As his fame grew, Warhol hired several assistants to produce his silk-screen adaptations. He was fascinated by celebrities, painted them, and gradually developed his style, slowly eliminating the basic projection of his subjects on his final platform. He directed his assistants to make different versions and variations.

“Isn’t life a series of images that change as they repeat themselves?”

- Andy Warhol

Warhol produced both comic and serious works – a soup can or an electric chair. He used the same techniques whether he painted celebrities, everyday objects, or images of suicide or car crashes, as in the 1962 – 1967 Death and Disaster series. One of these paintings, the diptych Silver Car Crash became his highest priced work when it sold at Sothebys on November 13, 2013, for $105.4 million.

Warhol refused to explain his work: “All you need to know about the work is already there on the surface.”

A self-portrait by Andy Warhol, done in 1963 – 1964, sold in New York at the May Post-War and Contemporary evening sale in Christies for $38.4 million. On May 9, 2012, his painting Double Elvis (Ferus Type) sold at auction at Sothebys in New York for $33 million. The painting (silkscreen and spray paint on canvas) shows Elvis in a gunslinger pose. It was first exhibited in 1963 at the Ferus Gallery in Los Angeles.

Warhol went on to make twenty-two versions of Double Elvis, nine of which are held in museums. In November 2014, Triple Elvis sold for $81.9 million at an auction in New York.

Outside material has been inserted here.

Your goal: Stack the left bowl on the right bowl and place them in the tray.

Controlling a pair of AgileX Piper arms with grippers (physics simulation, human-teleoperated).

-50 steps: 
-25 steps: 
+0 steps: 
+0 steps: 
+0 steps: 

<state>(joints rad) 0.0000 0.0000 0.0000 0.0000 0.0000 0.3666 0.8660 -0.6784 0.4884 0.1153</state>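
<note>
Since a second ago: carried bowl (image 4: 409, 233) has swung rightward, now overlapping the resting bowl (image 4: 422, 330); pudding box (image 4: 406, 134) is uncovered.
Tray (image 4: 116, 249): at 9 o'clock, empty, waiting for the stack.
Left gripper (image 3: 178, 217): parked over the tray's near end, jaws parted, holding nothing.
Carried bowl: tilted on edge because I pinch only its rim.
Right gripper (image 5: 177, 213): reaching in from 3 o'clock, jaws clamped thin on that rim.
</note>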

Between 1963 and 1968 Warhol made sixty films, as well as another five hundred short black-and-white “screentest” portraits of visitors to his studio, The Factory. He attended the 1962 premiere of the Statiz composition by Le Monte Young called Trio for Strings, following which he created his famous series of static films. Filmmaker Jonas Mekas, who accompanied Warhol to the Trio premiere, claims Warhol’s static films were directly inspired by the performance. One of his most famous films, Sleep, monitors poet John Giorno sleeping for six hours. Another film, Empire (1964), consists of eight hours of footage of the Empire State Building in New York City at dusk. His film Eat consists of a man eating a mushroom for forty-five minutes. Batman Dracula is a 1964 film that was produced and directed by Andy Warhol, without permission of DC Comics. It was only screened at his art exhibitions.

ANDY Warhol and, below, his first self-portrait (1963-4) sold at auction in New York for $38.4 million. Photo: Sothebys London

“It’s the movies that have really been running things in America ever since they were invented. They show you what to do, how to do it, when to do it, how to feel about it, and how to look how you feel about it.”